Kerry Group plc has reached an agreement for the sale of its consumer foods, meats and meals business.
Is it a surprise? No, not really.
Kerry has strongly indicated it is going after the higher margin of the taste and nutrition business.
In 2020, we learned Kerry had hired Bank of America's Merrill Lynch to advise on the future of its consumer foods business – the meats and the milk.
Kerry Group plc indicated that the strategic review of the dairy business has been completed
At the time, the thinking was the milk might go first to the Kerry farmers and the meats elsewhere.
However, it has happened in reverse; the meats are gone and the milk is still in Kerry Group.
While announcing the meats sale, Kerry Group plc indicated that the strategic review of the dairy business has been completed and there will be no disposal of the dairy business at this time.
So what does this mean for the sale of the milk business to the farmers or anyone else?
In my opinion, I think it just buys time for Kerry Group CEO Edmund Scanlon to sort out the issues that have been dragging on the dairy sale.
Scanlon has been forthright in his views on the value of the milk business and that it will be sold, to the farmers or elsewhere.
Not being able to do a deal with the Kerry farmers will have been a negative for Scanlon’s copybook.
Selling the meats business buys time for the CEO to get the dairy issues sorted out, while staying true to his word on prioritising resources.
All the language in the annual reports and briefings has been that Kerry will continue to pursue organic and acquisitive growth opportunities
While Kerry Group plc says there will be no disposal of the dairy business right now, I think it’s fairly clear that it is just timing and that, long term, the objective of Kerry Group plc is to sell the dairy business.
This would result in the same objective as selling the meats business - free up money for acquisitions in the fast-growing taste and nutrition sector and keep share price rising.
All the language in the annual reports and briefings has been that Kerry will continue to pursue organic and acquisitive growth opportunities to support its objectives in areas of health and wellness, plant protein and natural preservation.
When you look at the Kerry business, the taste and nutrition division is the big part of the Kerry revenue machine – €5.8bn of the €7bn revenue (82% in 2020).
The consumer foods division is €1.28bn of the €7bn revenue pot.
The business it has agreed to sell - meats and meals - is a part of this consumer foods business.
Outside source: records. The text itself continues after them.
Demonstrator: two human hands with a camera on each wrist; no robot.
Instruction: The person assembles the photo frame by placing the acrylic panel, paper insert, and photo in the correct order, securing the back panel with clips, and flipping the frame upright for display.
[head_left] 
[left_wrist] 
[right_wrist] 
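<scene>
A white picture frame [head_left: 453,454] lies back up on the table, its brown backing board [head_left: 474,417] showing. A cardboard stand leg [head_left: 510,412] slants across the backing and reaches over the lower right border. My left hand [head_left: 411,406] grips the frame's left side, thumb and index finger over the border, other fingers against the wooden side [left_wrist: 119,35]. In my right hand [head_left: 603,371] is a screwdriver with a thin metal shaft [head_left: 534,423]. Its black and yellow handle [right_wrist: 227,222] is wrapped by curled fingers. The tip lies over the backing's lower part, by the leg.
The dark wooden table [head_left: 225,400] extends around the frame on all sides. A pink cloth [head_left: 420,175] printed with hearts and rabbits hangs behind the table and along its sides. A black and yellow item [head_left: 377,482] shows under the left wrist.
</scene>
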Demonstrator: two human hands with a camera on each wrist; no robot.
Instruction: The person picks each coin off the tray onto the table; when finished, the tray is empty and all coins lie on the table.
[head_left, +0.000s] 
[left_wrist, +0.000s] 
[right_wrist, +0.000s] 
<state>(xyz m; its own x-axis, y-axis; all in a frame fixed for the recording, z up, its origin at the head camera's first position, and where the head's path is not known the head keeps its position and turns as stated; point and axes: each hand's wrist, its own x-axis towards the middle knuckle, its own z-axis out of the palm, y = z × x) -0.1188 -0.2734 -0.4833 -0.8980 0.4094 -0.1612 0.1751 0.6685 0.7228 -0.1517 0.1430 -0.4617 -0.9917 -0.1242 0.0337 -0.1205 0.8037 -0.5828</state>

While a very significant business to sell, we must remember in the context of the overall Kerry Group business, it’s part of a much bigger business that has 26,000 employees and operations in 31 countries.
The meats business is a leading manufacturer of branded and private-label meats, meat snacks and food-to-go in the UK and Ireland.
There are some brands that many farmers can relate to, such as Denny and Galtee. Denny started in Waterford, while the Galtee brand moved from Dairgyold in 2008.
The Kerry boss will be hoping for a share price bounce from this announcement. Trading closed at €106 yesterday and, in very early trading on Friday, went over €110 per share.
The most recent share price peak was at €123 per share last December and the previous high had been €126 in February 2020.
It was April 2019 when share price exceeded €100/share for the first time.